Last August, two new judges joined the United States District Court for the District of Delaware, Judge Colm F. Connolly and Judge Maryellen Noreika. Judge Connolly filled the seat previously held by Judge Sue L. Robinson and Judge Noreika filled the seat previously held by Judge Gregory M. Sleet. In recent months, both Judge Connolly and Judge Noreika have each adopted new procedures for dealing with case dispositive motions.
Judge Connolly has adopted two form scheduling orders for patent cases, one for cases in which infringement is alleged and one for cases in which only invalidity and not infringement is alleged. Both form scheduling orders permit case dispositive motions after discovery has closed and follow the practice in the District of Delaware which prohibits early case dispositive motions absent leave of the Court. Judge Connolly requires that any motion for summary judgment be accompanied by a separate concise statement detailing each material fact as to which the moving party contends that there are no genuine issues to be tried that are essential for the Court’s determination of the summary judgment motion (not the entire case). Any party who opposes the motion is required to file with its opposing papers a separate document containing a single concise statement that admits or disputes the facts set forth in the moving party’s concise statement, as well as sets forth all material facts as to which it is contended there exists a genuine issue necessary to be litigated.
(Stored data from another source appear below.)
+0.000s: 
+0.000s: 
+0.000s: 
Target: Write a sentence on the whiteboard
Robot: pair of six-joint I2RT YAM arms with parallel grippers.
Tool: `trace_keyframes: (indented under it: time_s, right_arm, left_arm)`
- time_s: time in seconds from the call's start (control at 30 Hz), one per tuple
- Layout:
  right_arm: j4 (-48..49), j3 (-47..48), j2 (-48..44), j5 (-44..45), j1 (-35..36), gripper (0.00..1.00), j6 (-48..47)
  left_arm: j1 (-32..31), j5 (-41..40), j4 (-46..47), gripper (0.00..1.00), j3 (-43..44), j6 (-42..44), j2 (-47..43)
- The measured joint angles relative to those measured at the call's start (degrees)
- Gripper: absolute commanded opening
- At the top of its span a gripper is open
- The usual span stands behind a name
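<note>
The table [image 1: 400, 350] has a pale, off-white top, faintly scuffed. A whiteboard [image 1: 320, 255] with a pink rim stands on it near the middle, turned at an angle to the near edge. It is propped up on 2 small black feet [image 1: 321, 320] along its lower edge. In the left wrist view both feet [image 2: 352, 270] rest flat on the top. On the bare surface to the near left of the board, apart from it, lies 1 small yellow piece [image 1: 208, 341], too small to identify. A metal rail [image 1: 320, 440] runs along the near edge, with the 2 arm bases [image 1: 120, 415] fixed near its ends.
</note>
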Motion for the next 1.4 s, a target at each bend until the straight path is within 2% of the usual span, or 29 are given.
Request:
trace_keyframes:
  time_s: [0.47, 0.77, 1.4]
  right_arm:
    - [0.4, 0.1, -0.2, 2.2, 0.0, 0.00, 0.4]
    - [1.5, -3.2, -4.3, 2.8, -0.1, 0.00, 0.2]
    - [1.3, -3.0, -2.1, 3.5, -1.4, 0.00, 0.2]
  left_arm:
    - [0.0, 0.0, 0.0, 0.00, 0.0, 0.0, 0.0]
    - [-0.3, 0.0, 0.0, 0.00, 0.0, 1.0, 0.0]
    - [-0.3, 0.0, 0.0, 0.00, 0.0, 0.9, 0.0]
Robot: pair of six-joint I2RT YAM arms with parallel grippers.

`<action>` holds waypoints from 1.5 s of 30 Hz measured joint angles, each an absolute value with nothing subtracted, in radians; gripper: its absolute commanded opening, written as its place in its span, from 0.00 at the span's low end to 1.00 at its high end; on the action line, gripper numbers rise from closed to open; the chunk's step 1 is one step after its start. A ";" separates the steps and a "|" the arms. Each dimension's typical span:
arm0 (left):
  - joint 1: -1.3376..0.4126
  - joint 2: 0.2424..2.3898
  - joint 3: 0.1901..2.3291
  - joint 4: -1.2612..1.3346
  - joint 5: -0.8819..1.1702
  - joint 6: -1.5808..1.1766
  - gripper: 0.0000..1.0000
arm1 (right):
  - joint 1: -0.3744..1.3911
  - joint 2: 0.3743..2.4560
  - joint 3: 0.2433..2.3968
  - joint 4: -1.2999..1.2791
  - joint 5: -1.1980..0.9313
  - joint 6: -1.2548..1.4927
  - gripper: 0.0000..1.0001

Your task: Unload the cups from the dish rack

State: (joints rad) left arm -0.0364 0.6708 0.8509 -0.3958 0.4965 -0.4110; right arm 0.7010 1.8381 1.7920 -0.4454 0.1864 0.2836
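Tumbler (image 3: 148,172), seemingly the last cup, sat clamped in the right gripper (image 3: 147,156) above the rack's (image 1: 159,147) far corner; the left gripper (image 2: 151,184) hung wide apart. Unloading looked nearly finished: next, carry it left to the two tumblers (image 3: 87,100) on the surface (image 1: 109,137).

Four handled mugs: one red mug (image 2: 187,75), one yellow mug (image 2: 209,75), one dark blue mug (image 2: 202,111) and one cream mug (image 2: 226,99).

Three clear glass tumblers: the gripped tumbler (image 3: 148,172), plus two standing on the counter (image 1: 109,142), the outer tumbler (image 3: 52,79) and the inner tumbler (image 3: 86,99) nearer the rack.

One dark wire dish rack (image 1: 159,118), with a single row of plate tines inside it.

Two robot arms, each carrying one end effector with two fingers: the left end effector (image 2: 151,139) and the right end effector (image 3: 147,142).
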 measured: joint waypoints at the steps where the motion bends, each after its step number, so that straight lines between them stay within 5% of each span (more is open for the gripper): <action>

The Local Rules for the District of Delaware generally impose page limits on briefing and requires that briefs and motions be in at least 12-point font. However, Judge Connolly has implemented separate word count limits for purposes of case dispositive briefing which set limits for a combined total for opening (10,000 words regardless of the number of case dispositive motions filed), answering (10,000 words) and reply (5,000 words) briefs. Those limits are increased slightly if a Daubert motion is filed in addition to a case dispositive motion or motions. For Judge Connolly’s matters, case dispositive briefs and concise statements of fact must be in 14-point font.
Judge Noreika has adopted two form scheduling orders for patent cases, one for ANDA cases, and one for Non-ANDA cases. Judge Noreika does not allow case dispositive motions in ANDA cases. For non-ANDA cases, Judge Noreika permits such motions after the close of discovery. Any motion for summary judgment must be accompanied by a separate concise statement, not to exceed 6 pages, which details each material fact which the moving party contends is essential for the Court’s resolution of the summary judgment motion (not the entire case) and as to which the moving party contends there is no genuine issue to be tried. Any party opposing the motion shall include with its opposing papers a response to the moving party’s concise statement, not to exceed 6 pages, which admits or disputes the facts set forth in the moving party’s concise statement on a paragraph-by-paragraph basis. To the extent a fact is disputed, the basis of the dispute shall be supported by specific citation(s) to the record. Failure to respond to a fact presented in the moving party’s concise statement of facts shall indicate that fact is not in dispute for purposes of summary judgment. The party opposing the motion may also, but is not required to, include with its opposing papers a separate concise statement, not to exceed 4 pages, which sets forth material facts as to which the opposing party contends there is a genuine issue to be tried. The moving party shall include with its reply papers a response to the opposing party’s concise statement of facts, not to exceed 4 pages, on a paragraph-by-paragraph basis.
Judge Noreika imposes combined total page limits for all opening (40 pages), answering (40 pages) and reply (20 pages) briefs, which are increased slightly if a Daubert motion is filed along with the dispositive motion or motions. Judge Noreika requires that the parties work together to ensure that the Court receives no more than a total of 250 pages (i.e., 50 + 50 + 25 regarding one side’s motions, and 50 + 50 + 25 regarding the other side’s motions) of briefing on all case dispositive motions and Daubert motions that are covered in a particular scheduling order and any other scheduling order entered in any related case that is proceeding on a consolidated or coordinated pretrial schedule. The objective of this limitation appears to be to prevent multiple briefs from multiple parties in consolidated or coordinated cases.